"Isolamento social na favela soa como piada. São 200 mil habitantes que vivem juntos. São dez casas amontoadas em uma mesma viela, uma em cima da outra. Tem cubículo de três, quatro metros que vivem seis, sete pessoas. Vai isolar como?". O questionamento é feito por Marcivan Barreto, morador de Heliópolis há mais de 30 anos e presidente da Central Única das Favelas (Cufa) do Estado de São Paulo.
A família de Marcivan foi uma das primeiras a chegar no que é hoje a maior favela da capital paulista. No final da década de 1970, o pai e a mãe fugiram da seca do sertão nordestino e desceram para o sudeste buscar o sustento dos nove filhos. O líder comunitário viu o local se tornar uma cidade nas últimas décadas e agora luta para manter a população viva.
Do início da pandemia do novo coronavírus até agora, ele ajudou a distribuir cesta básica e kits de higiene para mais de 4.500 famílias da comunidade onde vive. A maior parte das entregas é feita pessoalmente para evitar que as pessoas saiam de casa. E chegar até a porta de cada um não é tarefa fácil. A viela estreita, as escadas construídas no improviso, os puxadinhos uns sobre os outros tornam a tarefa de Marcivan ainda mais complicada.
"Tenho trabalhado de domingo a domingo sem parar. Perdi peso nesses últimos meses", contou Marcivan que coordena o trabalho social em 250 favelas na região metropolitana de São Paulo. Para receber as doações, a família precisa estar no banco de dados da Cufa - o cadastro é feito pelo telefone e pelo site da organização. A preocupação principal está em ajudar quem precisa e fazer a informação correta chegar na população local.

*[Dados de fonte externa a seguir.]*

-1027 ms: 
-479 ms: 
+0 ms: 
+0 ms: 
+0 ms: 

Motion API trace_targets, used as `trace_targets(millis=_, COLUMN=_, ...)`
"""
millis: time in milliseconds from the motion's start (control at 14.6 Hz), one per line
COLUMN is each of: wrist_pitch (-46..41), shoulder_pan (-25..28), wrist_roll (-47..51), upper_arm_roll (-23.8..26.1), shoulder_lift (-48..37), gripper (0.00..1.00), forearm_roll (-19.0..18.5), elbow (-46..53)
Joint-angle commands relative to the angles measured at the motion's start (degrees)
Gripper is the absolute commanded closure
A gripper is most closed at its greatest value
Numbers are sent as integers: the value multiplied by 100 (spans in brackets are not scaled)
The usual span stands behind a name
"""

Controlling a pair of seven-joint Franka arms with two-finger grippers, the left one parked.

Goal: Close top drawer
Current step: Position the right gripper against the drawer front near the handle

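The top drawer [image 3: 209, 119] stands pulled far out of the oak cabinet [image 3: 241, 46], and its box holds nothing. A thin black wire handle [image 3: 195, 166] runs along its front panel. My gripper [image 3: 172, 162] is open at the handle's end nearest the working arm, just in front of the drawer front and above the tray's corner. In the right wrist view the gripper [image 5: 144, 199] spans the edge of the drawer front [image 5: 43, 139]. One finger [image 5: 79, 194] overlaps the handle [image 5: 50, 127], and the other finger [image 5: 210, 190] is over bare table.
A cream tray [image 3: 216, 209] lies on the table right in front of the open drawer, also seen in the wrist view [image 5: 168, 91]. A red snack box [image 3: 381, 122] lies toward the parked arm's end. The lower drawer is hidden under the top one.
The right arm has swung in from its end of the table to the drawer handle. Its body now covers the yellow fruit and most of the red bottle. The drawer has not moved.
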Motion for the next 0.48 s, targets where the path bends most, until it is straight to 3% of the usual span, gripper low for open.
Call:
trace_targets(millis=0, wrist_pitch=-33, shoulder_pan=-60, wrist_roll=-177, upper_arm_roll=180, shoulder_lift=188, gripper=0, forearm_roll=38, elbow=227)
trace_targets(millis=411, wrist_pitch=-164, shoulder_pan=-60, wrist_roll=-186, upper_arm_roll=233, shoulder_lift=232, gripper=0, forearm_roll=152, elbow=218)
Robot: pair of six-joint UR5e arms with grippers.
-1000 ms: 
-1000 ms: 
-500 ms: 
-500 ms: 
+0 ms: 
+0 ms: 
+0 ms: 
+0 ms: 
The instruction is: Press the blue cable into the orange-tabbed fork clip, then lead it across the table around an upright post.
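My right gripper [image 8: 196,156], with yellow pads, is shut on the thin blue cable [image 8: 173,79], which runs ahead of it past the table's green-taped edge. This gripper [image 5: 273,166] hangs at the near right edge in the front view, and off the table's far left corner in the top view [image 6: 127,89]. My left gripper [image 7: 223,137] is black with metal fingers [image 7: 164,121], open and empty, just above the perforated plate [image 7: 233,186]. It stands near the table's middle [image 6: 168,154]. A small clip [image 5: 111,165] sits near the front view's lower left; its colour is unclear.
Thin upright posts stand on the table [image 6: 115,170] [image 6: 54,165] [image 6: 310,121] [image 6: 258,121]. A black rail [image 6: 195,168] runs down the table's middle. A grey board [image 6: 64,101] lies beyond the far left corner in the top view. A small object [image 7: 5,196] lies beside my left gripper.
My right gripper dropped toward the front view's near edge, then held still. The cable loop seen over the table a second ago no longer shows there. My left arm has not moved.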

Por isso, todos que trabalham na entrega das doações passaram por um curso com enfermeiros para aprender a usar os equipamentos de proteção e também a manusear alimentos, higienizar. No dia em que doaram cerca de mil botijões na comunidade, dividiram a entrega em dois períodos em um campo de futebol, com demarcação para que as pessoas respeitassem o distanciamento.
Para Marcivan é impensável cogitar flexibilizar a quarentena neste momento. "O governo em São Paulo está falando em reabertura. É absurdo. O Estado não chega aqui na favela para ver. A única ação do Estado aqui é coercitiva, com a polícia. Converso com diferentes lideranças. Estão todos preocupados. O governo fala em reabertura e as pessoas aqui acham que está tudo bem. Nosso papel é conscientizar as famílias para a gravidade do problema que estamos enfrentando."
Samba, rap e funk
Uma das iniciativas de Marcivan foi convocar artistas populares do samba, rap e funk e pedir para que enviassem áudios alertando para o problema do novo coronavírus. Ele está terminando a edição das vinhetas com cantores como Dodô, do grupo Pixote, Ndee Naldinho e Mc Kevin. A intenção é na próxima semana sair com carro de som pela comunidade. "São 65 mil famílias que vivem aqui. A epidemia chegou agora na favela. Na região do Ipiranga houve 110 óbitos, 60 só em Heliópolis. É preocupante."
A população em Heliópolis, segundo Marcivan, ainda não está levando a doença a sério. Os mais jovens continuam saindo à noite e organizando festas nas ruas, o chamado Fluxo. "Tem muita gente levando na brincadeira. As pessoas aqui só acordam quando morre parente."
Assim como qualquer pessoa informada sobre o vírus, Marcivan tem medo. Ele vive em Heliópolis com a esposa e duas das três filhas - a mais velha mora sozinha. Durante a conversa, se emocionou ao comentar o quanto é duro rejeitar o pedido diário da caçula de ficar em casa. Para quem viu Heliópolis nascer da ajuda comunitária, de um desconhecido ajudar o outro a construir sua moradia por se ver na mesma situação, a saída para se livrar do vírus vai ser a mesma de sempre.
"Vai ser com união. Assim como meu pai, muitos vieram do nordeste em busca de uma vida melhor aqui. Heliópolis é sinônimo de resistência. Da cavalaria derrubar o barroco do Seu João num dia e no dia seguinte a Dona Maria que morava lá longe vir para ajudar a construir. E é assim que vamos nos livrar dessa epidemia, com um ajudando o outro a se manter vivo."